Exercise directions: What is needed is a word-for-word transcript of the listing, free of pictures.
══ The data
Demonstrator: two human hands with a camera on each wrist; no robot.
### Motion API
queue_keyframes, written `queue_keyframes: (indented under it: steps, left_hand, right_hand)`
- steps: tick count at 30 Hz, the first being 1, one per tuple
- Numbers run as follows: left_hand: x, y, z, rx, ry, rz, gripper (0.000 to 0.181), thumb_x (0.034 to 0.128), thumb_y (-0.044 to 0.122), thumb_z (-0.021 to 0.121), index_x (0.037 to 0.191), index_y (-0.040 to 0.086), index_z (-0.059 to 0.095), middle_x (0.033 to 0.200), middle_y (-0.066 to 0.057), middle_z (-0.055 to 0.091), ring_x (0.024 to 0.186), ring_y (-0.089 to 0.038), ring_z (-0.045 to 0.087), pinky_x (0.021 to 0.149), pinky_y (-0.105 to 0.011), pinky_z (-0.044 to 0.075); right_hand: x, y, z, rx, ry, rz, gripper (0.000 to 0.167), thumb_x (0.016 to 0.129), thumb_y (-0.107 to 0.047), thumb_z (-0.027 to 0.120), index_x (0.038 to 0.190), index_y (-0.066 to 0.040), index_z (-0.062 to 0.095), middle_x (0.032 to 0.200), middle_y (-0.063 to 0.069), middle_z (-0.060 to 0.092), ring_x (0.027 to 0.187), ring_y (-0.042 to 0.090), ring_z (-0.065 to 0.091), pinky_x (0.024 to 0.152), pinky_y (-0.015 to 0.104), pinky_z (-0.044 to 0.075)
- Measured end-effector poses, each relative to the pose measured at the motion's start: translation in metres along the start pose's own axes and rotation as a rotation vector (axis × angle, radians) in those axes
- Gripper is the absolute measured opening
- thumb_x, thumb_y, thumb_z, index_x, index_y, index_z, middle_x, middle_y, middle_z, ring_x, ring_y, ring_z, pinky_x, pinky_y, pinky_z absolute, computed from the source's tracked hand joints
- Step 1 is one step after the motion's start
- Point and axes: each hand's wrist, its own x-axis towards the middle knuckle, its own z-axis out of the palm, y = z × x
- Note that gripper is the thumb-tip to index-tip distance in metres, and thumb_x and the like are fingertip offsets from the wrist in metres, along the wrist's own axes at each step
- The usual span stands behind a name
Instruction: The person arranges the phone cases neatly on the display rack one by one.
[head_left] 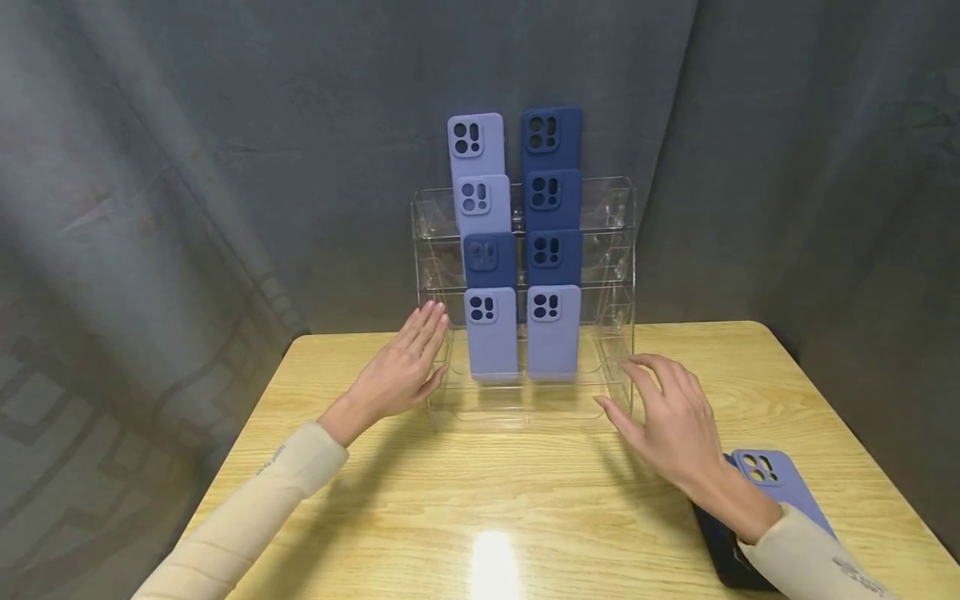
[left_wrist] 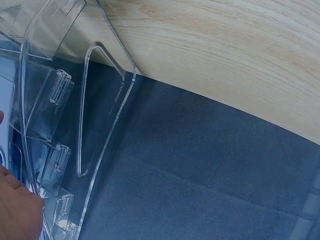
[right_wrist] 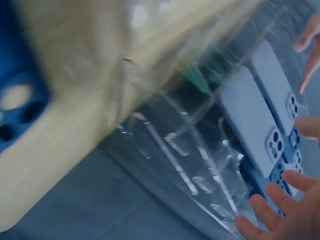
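Observation:
A clear acrylic tiered stand (head_left: 525,408) holds phone cases in two columns. At the front stand a left lavender phone case (head_left: 492,350) and a right lavender phone case (head_left: 553,350). Behind them rise more lavender cases and several dark blue phone cases (head_left: 553,258). My left hand (head_left: 401,367) is at the stand's left side with its fingers straight; whether it touches the plastic I cannot tell. By the right front corner is my right hand (head_left: 671,412), thumb and fingers spread, holding nothing. The right wrist view shows its loose fingers (right_wrist: 270,212) near the cases.
A lavender phone case (head_left: 787,483) and a black item (head_left: 720,542) lie at the table's right, partly under my right forearm. The wooden table (head_left: 405,517) ends behind the stand, where a grey curtain (head_left: 337,167) hangs.

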Motion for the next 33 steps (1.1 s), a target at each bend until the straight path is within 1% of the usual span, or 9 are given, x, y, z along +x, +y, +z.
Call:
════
Answer section:
Demonstrator: two human hands with a camera on each wrist; no robot.
### Motion API
queue_keyframes, written `queue_keyframes: (indented under it: steps, left_hand, right_hand)`
- steps: tick count at 30 Hz, the first being 1, one per tuple
- Numbers run as follows: left_hand: x, y, z, rx, ry, rz, gripper (0.000 to 0.181), thumb_x (0.034 to 0.128), thumb_y (-0.044 to 0.122), thumb_z (-0.021 to 0.121), index_x (0.037 to 0.191), index_y (-0.040 to 0.086), index_z (-0.059 to 0.095), middle_x (0.033 to 0.200), middle_y (-0.066 to 0.057), middle_z (-0.055 to 0.091), ring_x (0.024 to 0.186), ring_y (-0.089 to 0.038), ring_z (-0.045 to 0.087), pinky_x (0.021 to 0.149), pinky_y (-0.105 to 0.011), pinky_z (-0.044 to 0.075); right_hand: x, y, z, rx, ry, rz, gripper (0.000 to 0.167), thumb_x (0.016 to 0.129), thumb_y (-0.107 to 0.047), thumb_z (-0.027 to 0.120), index_x (0.038 to 0.190), index_y (-0.066 to 0.040), index_z (-0.062 to 0.095), middle_x (0.032 to 0.200), middle_y (-0.063 to 0.069), middle_z (-0.060 to 0.092), ring_x (0.027 to 0.187), ring_y (-0.042 to 0.090), ring_z (-0.065 to 0.091), pinky_x (0.024 to 0.152), pinky_y (-0.015 to 0.104), pinky_z (-0.044 to 0.075)
- Measured end-effector poses, each relative to the pose measured at the motion's start: translation in metres along the start pose's own axes and rotation as a rotation vector (axis × angle, radians) in those axes
- Gripper is the absolute measured opening
- thumb_x, thumb_y, thumb_z, index_x, index_y, index_z, middle_x, middle_y, middle_z, ring_x, ring_y, ring_z, pinky_x, pinky_y, pinky_z absolute, computed from the source's tracked hand joints
- Step 1 is one step after the motion's start
- Point and axes: each hand's wrist, its own x-axis towards the middle knuckle, its own z-axis out of the palm, y = z × x
- Note that gripper is the thumb-tip to index-tip distance in metres, and thumb_x and the like are fingertip offsets from the wrist in metres, along the wrist's own axes at each step
- The usual span stands behind a name
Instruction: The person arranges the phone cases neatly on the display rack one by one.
[head_left] 
[left_wrist] 
[right_wrist] 
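Observation:
A clear acrylic tiered stand (head_left: 525,408) holds phone cases in two columns. At the front stand a left lavender phone case (head_left: 492,350) and a right lavender phone case (head_left: 553,350). Behind them rise more lavender cases and several dark blue phone cases (head_left: 553,258). My left hand (head_left: 401,367) is at the stand's left side with its fingers straight; whether it touches the plastic I cannot tell. By the right front corner is my right hand (head_left: 671,412), thumb and fingers spread, holding nothing. The right wrist view shows its loose fingers (right_wrist: 270,212) near the cases.
A lavender phone case (head_left: 787,483) and a black item (head_left: 720,542) lie at the table's right, partly under my right forearm. The wooden table (head_left: 405,517) ends behind the stand, where a grey curtain (head_left: 337,167) hangs.
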
Motion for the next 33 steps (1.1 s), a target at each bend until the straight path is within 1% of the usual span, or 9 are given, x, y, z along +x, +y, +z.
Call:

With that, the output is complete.